O Centro de Formação Profissional do SENAI no Timor é um exemplo de conjugação de esforços dos brasileiros. Além do ensino técnico propriamente dito, os aprendizes e a comunidade em torno têm acesso aos programas Alfabetização Solidária e o Telecurso da Fundação Roberto Marinho. A realidade timorense às vezes desnorteia, mas os brasileiros se adaptam. O Telecurso, por exemplo, foi concebido para adolescentes e adultos que estão fora do sistema escolar. Só que muitos jovens que estão na escola seguem o curso, porque o nível é muito superior ao que eles têm. Além disso, a maneira de ensinar, informal, dinâmica, com uma linguagem coloquial, muitas imagens e exemplos concretos, é algo totalmente novo para eles. Outra surpresa, muitos se inscrevem para aprender ou aperfeiçoar o português. Mariangela Guerra, monitora do projeto em Dili, depois da surpresa inicial, não teve dúvidas. Não interessa se as pessoas se enquadram ou não no perfil previsto. Todos que querem podem freqüentar. Aprender é um direito sagrado.

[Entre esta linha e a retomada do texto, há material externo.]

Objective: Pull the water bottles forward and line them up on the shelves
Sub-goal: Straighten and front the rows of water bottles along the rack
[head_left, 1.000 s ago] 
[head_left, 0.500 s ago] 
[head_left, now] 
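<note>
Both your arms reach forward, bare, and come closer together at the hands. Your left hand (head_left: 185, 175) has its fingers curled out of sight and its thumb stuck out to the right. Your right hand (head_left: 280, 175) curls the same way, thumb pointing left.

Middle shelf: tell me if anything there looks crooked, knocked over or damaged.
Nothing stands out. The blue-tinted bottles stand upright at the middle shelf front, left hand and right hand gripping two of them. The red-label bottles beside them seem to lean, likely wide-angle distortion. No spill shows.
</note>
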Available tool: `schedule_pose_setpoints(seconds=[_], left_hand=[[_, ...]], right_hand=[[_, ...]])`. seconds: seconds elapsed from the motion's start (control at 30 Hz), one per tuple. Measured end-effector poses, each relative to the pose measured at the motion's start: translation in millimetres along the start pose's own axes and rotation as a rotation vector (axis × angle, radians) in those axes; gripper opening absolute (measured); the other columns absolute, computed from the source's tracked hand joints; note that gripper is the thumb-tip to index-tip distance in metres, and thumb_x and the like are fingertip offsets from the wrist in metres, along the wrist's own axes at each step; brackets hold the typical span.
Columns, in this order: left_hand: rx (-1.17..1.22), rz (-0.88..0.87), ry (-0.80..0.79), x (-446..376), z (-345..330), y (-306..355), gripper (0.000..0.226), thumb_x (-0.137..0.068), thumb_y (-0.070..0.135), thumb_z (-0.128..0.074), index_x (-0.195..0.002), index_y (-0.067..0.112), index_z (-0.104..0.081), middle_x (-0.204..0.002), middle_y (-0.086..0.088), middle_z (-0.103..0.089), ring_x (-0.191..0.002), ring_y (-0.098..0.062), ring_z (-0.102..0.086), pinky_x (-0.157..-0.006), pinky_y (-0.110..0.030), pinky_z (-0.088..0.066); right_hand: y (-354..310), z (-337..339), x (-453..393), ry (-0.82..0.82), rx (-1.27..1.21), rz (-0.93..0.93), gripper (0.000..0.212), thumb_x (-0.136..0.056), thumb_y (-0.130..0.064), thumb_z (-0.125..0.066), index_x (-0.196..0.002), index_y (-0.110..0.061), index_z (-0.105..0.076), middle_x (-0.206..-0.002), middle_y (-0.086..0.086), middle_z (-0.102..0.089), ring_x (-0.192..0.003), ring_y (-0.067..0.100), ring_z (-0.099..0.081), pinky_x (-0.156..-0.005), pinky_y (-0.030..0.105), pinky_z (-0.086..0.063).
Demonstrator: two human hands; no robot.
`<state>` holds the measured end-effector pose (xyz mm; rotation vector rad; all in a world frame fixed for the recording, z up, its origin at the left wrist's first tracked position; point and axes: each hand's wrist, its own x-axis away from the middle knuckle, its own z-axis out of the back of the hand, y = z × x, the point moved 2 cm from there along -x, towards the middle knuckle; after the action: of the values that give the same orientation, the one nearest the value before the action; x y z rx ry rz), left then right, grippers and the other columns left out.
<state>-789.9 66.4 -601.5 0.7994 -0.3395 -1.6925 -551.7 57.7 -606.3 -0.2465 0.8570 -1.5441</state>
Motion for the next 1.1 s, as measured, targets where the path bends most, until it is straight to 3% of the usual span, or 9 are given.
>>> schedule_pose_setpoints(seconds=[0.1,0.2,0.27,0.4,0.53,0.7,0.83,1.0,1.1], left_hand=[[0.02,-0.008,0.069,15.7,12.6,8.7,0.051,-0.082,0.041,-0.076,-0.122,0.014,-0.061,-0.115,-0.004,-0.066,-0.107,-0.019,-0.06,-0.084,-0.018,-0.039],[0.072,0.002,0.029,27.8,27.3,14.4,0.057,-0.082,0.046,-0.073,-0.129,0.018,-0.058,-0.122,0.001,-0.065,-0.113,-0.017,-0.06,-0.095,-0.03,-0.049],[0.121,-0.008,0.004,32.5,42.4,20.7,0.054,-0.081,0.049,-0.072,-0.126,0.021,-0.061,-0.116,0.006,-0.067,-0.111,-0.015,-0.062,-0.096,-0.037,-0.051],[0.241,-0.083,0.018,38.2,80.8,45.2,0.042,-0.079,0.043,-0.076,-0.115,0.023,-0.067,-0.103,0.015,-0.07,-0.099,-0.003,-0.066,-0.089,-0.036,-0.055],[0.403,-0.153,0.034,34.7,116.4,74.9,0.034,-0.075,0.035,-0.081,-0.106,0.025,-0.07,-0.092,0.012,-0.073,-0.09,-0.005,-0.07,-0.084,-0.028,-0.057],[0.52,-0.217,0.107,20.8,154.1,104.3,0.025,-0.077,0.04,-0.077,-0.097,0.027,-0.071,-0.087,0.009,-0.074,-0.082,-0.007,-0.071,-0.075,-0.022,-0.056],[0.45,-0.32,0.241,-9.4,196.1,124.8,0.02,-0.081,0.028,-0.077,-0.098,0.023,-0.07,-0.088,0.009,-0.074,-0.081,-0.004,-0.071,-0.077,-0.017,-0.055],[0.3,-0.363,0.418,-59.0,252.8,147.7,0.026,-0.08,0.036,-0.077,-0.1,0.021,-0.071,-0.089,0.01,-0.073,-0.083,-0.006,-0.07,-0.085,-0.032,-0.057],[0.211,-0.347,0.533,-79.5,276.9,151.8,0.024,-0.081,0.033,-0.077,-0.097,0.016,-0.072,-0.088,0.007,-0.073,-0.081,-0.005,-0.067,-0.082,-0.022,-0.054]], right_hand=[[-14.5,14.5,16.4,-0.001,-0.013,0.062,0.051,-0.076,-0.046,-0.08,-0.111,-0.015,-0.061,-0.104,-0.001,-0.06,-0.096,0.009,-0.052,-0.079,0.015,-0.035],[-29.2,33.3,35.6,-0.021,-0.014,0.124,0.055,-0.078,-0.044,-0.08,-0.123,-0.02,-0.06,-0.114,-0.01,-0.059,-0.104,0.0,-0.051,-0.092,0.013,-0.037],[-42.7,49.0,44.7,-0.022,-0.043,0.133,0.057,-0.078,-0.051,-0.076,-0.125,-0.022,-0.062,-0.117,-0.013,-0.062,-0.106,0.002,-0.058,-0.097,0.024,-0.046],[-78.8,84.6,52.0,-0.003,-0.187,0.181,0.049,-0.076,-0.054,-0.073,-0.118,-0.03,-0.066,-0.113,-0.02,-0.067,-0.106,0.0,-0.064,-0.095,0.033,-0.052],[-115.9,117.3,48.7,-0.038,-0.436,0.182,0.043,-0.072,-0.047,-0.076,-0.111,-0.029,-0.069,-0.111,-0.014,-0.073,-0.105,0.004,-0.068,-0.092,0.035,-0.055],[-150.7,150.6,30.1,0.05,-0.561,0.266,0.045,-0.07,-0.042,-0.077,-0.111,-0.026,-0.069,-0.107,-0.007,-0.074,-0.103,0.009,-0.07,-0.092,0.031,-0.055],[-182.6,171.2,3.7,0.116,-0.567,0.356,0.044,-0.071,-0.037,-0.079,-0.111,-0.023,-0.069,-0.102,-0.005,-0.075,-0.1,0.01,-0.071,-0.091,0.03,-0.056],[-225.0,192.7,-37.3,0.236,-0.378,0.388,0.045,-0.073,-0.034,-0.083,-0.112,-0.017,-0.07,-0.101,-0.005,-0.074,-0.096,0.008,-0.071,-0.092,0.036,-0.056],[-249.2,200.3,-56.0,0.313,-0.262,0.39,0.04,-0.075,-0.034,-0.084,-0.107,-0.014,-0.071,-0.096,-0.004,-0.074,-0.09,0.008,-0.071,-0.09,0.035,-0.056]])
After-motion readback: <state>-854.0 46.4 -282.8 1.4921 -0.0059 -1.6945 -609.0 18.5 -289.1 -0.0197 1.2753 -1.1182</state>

A maioria dos jovens não fala português, idioma proibido durante 24 anos. Muitos preferem o indonésio ou o inglês como língua oficial. Mas a OJETIL, a principal organização de jovens do país, que teve um papel central na resistência, pediu a abertura de classes do Telecurso, fornecendo as salas, que estão sempre cheias. Eládio Faculto, secretário-geral da organização, explica: “Nós, da Ojetil, defendemos o português como língua oficial, porque ela faz parte da nossa identidade, pelos laços históricos e políticos que ela representa. Nós não aceitamos que certos jovens defendam a língua do invasor, que nos oprimiu, nos massacrou. Eles fazem isso porque não têm a coragem de aprender um novo idioma, mas é um absurdo. A juventude deve ter a coragem de aprender, de recomeçar, porque a escolha da língua oficial é uma decisão política fundamental.”

A formação dos jovens, feita inclusive pelos brasileiros, é essencial. “O ensino indonésio era muito ruim, incapaz de formar recursos humanos válidos, pessoas com raciocínio crítico, capacidade de iniciativa. Por isso mesmo as mudanças na Indonésia são tão lentas. Eles formam um bando de carneiros, que só sabe repetir o que mandam, um sistema incompatível com uma sociedade democrática. Eu nunca fui ao Brasil, mas pelo que estou vendo do país através do Telecurso, é uma sociedade democrática, livre, um exemplo a ser seguido. Vocês fizeram aquilo que nós queremos construir aqui. Mas para isso nós precisamos de coragem e não só na hora da resistência, mas agora, todos os dias. Eu sei que a nossa juventude vai enfrentar esse desafio e vai defender o português como língua oficial ”- garante o jovem.

Segundo Eládio, a luta entrou em outra fase e os jovens devem ter a mesma coragem que mostraram na hora de enfrentar as balas dos indonésios de peito aberto para reconstruir o país. “Nosso país está destruído. Chegou o momento de reconstrução e não apenas física, mas da criação de uma nação, de identidade timorense. A formação dos jovens, de recursos humanos capazes de construir um país livre e democrático é fundamental”- garante o líder da OJETIL.